### AIM OF THE EXERCISE
Everything in the listing below should be repeated verbatim, apart from the pictures.

### EXERCISE DATA
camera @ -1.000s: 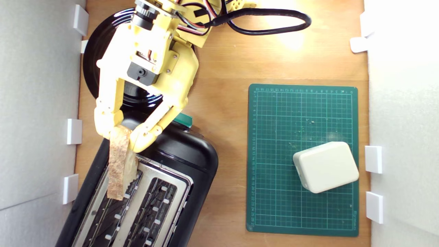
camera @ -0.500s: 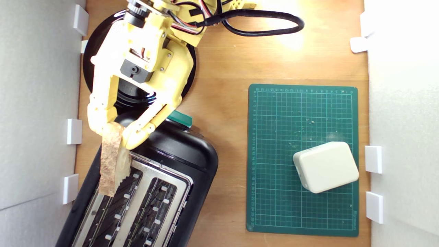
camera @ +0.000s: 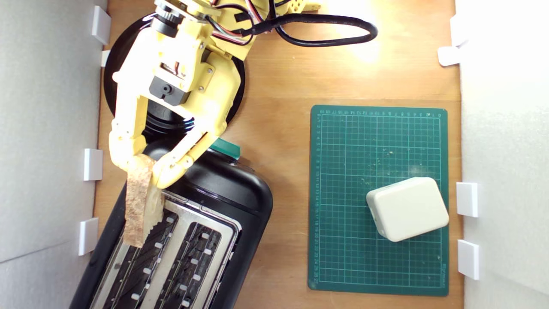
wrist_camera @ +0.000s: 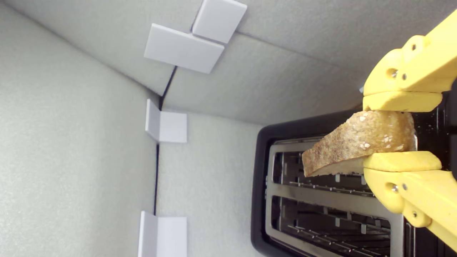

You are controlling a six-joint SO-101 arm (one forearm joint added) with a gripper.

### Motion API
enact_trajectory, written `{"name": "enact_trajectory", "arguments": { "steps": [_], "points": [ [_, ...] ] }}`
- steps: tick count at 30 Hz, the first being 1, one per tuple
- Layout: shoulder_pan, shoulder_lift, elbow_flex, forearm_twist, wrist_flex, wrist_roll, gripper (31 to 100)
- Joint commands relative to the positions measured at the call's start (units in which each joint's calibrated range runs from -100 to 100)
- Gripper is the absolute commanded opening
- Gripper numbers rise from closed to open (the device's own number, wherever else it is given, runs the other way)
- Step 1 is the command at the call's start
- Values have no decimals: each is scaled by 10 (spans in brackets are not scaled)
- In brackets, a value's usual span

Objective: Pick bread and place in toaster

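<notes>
1. The yellow gripper [camera: 141,166] was clamped on the bread [camera: 139,206], one finger on each side of the slice's end; the wrist view showed the same pinch [wrist_camera: 401,130] on the crust [wrist_camera: 357,146].
2. The bread hung edge-on, crust up, over the toaster [camera: 231,197]; it sat above the slot nearest the exterior view's left, its far end over the silver top plate, and I could not tell whether it touched the metal.
3. The toaster lay angled at the lower left of the exterior view; both slots gaped open, and the teal knob [camera: 226,148] poked out just beside the gripper.
4. A black plate [camera: 111,73] sat behind the toaster, mostly hidden under the arm.
5. Well apart, on the exterior view's right, a green mat [camera: 343,193] lay on the table [camera: 279,86]; a cream box [camera: 407,209] rested on the mat's right part.
6. White foam walls [wrist_camera: 71,142] closed in the sides.
</notes>
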Motion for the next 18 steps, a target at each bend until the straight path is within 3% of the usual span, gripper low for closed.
{"name": "enact_trajectory", "arguments": {
  "steps": [1,18],
  "points": [
    [10,31,-24,-1,0,3,547],
    [10,116,-28,2,-5,2,547]
  ]
}}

### RESULT OF THIS TASK
camera @ -1.000s: 
camera @ -0.500s: 
camera @ +0.000s: 
wrist_camera @ +0.000s: 

You are controlling a six-joint SO-101 arm (one forearm joint added) with a gripper.

### Motion API
enact_trajectory, written `{"name": "enact_trajectory", "arguments": { "steps": [_], "points": [ [_, ...] ] }}`
- steps: tick count at 30 Hz, the first being 1, one per tuple
- Layout: shoulder_pan, shoulder_lift, elbow_flex, forearm_twist, wrist_flex, wrist_roll, gripper (31 to 100)
- Joint commands relative to the positions measured at the call's start (units in which each joint's calibrated range runs from -100 to 100)
- Gripper is the absolute commanded opening
- Gripper numbers rise from closed to open (the device's own number, wherever else it is given, runs the other way)
- Step 1 is the command at the call's start
- Values have no decimals: each is scaled by 10 (spans in brackets are not scaled)
- In brackets, a value's usual span

Objective: Pick bread and place in toaster

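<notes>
1. The yellow gripper [camera: 141,166] was clamped on the bread [camera: 139,206], one finger on each side of the slice's end; the wrist view showed the same pinch [wrist_camera: 401,130] on the crust [wrist_camera: 357,146].
2. The bread hung edge-on, crust up, over the toaster [camera: 231,197]; it sat above the slot nearest the exterior view's left, its far end over the silver top plate, and I could not tell whether it touched the metal.
3. The toaster lay angled at the lower left of the exterior view; both slots gaped open, and the teal knob [camera: 226,148] poked out just beside the gripper.
4. A black plate [camera: 111,73] sat behind the toaster, mostly hidden under the arm.
5. Well apart, on the exterior view's right, a green mat [camera: 343,193] lay on the table [camera: 279,86]; a cream box [camera: 407,209] rested on the mat's right part.
6. White foam walls [wrist_camera: 71,142] closed in the sides.
</notes>
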Motion for the next 18 steps, a target at each bend until the straight path is within 3% of the usual span, gripper low for closed.
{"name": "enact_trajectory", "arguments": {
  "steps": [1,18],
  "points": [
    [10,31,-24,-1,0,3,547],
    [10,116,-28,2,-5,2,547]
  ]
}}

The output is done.